** Problem details **
Print this span of the material below exactly: the line with "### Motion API", the line with "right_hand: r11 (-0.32", and every line between them, but nothing else.

** Exercise data **

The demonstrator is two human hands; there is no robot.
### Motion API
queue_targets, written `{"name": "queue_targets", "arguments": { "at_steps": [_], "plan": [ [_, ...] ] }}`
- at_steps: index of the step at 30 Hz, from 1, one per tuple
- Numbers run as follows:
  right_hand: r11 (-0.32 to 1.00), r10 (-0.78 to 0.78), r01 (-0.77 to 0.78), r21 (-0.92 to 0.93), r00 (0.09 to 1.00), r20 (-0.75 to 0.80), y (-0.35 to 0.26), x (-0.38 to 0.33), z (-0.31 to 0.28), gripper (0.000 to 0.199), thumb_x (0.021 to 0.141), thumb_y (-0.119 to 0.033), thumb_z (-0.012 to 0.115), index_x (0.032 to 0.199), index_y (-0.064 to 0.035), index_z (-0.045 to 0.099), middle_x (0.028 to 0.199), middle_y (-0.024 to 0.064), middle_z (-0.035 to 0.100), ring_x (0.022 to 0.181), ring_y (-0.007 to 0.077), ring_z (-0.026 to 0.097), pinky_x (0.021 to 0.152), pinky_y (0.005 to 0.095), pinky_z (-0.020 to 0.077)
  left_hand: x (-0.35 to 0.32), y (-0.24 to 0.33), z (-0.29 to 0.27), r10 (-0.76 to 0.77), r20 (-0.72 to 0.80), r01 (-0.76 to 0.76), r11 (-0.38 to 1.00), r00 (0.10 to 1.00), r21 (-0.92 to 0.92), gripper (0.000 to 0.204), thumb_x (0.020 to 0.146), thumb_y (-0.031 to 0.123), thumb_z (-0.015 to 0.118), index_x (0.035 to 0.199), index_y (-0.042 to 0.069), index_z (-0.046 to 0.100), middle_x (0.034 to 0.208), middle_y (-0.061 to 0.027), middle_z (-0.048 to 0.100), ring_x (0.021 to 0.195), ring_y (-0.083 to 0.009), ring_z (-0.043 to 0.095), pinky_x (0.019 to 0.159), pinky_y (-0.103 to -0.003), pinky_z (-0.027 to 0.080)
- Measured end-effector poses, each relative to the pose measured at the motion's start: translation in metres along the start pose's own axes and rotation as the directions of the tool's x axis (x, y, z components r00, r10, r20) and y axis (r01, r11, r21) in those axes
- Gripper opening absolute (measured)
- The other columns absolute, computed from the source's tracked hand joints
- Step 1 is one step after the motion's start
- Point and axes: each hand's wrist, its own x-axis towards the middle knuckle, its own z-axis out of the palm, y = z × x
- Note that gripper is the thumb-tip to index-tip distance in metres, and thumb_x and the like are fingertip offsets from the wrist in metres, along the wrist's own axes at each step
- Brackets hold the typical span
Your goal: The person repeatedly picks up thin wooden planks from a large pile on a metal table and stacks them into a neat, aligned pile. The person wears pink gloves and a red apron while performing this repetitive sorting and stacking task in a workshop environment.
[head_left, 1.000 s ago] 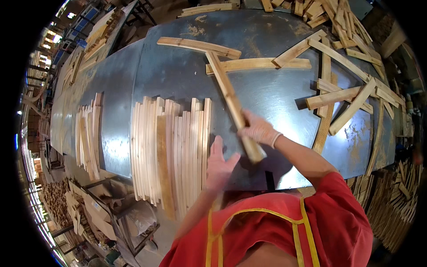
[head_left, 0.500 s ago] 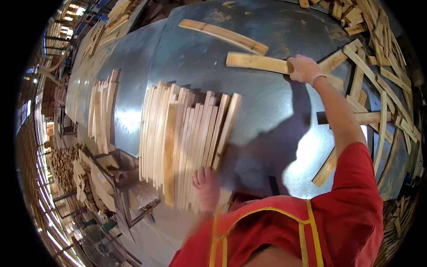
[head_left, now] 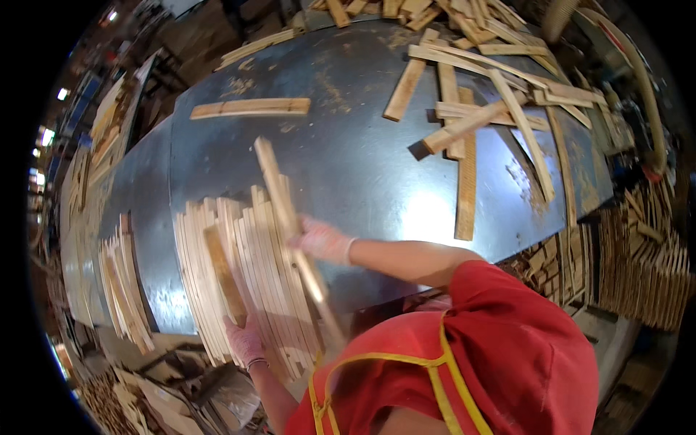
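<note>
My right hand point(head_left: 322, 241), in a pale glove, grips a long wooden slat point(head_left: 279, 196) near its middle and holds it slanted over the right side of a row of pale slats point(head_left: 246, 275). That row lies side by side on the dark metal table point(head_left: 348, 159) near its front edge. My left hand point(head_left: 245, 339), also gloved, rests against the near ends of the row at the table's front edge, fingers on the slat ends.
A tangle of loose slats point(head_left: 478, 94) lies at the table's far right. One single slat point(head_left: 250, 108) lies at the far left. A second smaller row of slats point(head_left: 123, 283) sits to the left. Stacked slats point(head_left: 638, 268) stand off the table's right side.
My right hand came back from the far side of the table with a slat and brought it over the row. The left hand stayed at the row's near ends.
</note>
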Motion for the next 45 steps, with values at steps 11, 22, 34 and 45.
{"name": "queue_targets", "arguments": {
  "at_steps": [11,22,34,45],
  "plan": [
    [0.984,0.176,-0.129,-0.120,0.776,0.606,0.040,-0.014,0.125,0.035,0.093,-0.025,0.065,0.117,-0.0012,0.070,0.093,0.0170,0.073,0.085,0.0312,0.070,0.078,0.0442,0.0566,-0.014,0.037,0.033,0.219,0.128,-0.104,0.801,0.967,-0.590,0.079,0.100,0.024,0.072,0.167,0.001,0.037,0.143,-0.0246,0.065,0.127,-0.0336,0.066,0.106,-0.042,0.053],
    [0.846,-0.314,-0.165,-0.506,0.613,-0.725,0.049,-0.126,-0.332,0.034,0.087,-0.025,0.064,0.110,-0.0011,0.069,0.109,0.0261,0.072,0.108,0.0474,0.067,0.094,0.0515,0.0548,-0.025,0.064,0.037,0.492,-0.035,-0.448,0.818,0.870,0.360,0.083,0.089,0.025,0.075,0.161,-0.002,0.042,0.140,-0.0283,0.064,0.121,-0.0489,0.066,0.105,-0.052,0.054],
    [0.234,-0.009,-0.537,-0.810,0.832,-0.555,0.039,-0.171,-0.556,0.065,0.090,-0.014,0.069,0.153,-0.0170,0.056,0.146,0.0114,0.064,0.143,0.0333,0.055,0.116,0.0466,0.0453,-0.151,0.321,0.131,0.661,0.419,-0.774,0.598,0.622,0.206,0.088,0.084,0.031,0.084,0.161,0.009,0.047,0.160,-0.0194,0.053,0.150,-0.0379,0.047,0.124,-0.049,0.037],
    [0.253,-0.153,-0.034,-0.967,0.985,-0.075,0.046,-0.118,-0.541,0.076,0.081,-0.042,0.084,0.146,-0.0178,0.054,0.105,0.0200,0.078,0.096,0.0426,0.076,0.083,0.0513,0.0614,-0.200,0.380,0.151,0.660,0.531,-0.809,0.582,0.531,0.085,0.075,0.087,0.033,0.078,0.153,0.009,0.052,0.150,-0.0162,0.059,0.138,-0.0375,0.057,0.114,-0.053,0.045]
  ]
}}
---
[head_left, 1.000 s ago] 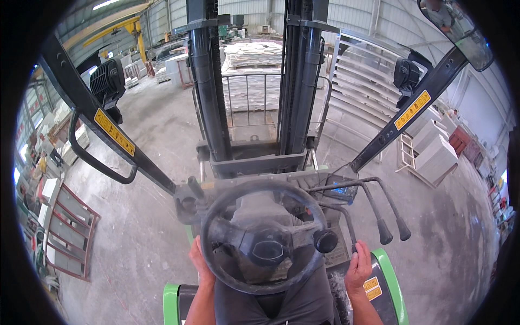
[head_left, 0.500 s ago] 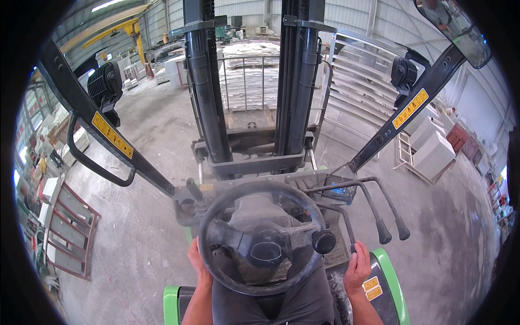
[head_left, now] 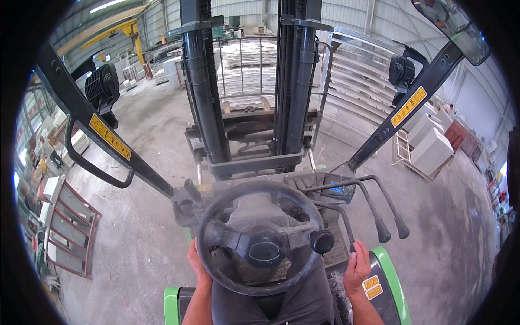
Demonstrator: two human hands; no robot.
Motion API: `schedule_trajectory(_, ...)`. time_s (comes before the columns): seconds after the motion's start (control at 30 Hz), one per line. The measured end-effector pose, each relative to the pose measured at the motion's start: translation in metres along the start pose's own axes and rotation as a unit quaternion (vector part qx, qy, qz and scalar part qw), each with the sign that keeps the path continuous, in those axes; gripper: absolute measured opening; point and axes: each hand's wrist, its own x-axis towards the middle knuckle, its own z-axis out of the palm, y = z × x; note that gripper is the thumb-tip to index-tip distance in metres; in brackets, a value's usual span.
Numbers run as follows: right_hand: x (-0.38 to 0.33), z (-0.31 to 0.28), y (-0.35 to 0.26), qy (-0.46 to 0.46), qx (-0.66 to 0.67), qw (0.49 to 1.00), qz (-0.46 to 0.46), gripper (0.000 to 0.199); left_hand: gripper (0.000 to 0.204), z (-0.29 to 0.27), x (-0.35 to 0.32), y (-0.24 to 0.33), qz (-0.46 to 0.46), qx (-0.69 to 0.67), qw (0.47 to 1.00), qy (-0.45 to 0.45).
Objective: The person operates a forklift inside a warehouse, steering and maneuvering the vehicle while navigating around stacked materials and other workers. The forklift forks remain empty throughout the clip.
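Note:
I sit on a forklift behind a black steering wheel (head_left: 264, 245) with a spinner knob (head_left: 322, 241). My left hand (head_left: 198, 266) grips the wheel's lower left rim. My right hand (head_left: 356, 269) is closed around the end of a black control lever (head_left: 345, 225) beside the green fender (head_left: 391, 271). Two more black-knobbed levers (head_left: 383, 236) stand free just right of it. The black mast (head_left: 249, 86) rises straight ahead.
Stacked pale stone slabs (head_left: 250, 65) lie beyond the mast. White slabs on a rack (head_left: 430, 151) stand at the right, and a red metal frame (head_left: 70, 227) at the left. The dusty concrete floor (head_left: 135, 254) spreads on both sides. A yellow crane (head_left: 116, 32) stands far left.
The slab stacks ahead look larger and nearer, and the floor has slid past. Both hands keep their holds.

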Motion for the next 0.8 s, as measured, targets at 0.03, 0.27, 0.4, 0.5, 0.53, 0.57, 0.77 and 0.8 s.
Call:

** Written solution **
### Motion API
queue_targets, written `{"name": "queue_targets", "arguments": { "at_steps": [_], "plan": [ [_, ...] ] }}`
- at_steps: index of the step at 30 Hz, from 1, one per tuple
- Numbers run as follows:
  right_hand: r11 (-0.32 to 1.00), r10 (-0.78 to 0.78), r01 (-0.77 to 0.78), r21 (-0.92 to 0.93), r00 (0.09 to 1.00), r20 (-0.75 to 0.80), y (-0.35 to 0.26), x (-0.38 to 0.33), z (-0.31 to 0.28), gripper (0.000 to 0.199), thumb_x (0.021 to 0.141), thumb_y (-0.119 to 0.033), thumb_z (-0.012 to 0.115), index_x (0.032 to 0.199), index_y (-0.064 to 0.035), index_z (-0.045 to 0.099), middle_x (0.028 to 0.199), middle_y (-0.024 to 0.064), middle_z (-0.035 to 0.100), ring_x (0.022 to 0.181), ring_y (-0.007 to 0.077), ring_z (-0.026 to 0.097), pinky_x (0.021 to 0.152), pinky_y (0.005 to 0.095), pinky_z (-0.020 to 0.077)

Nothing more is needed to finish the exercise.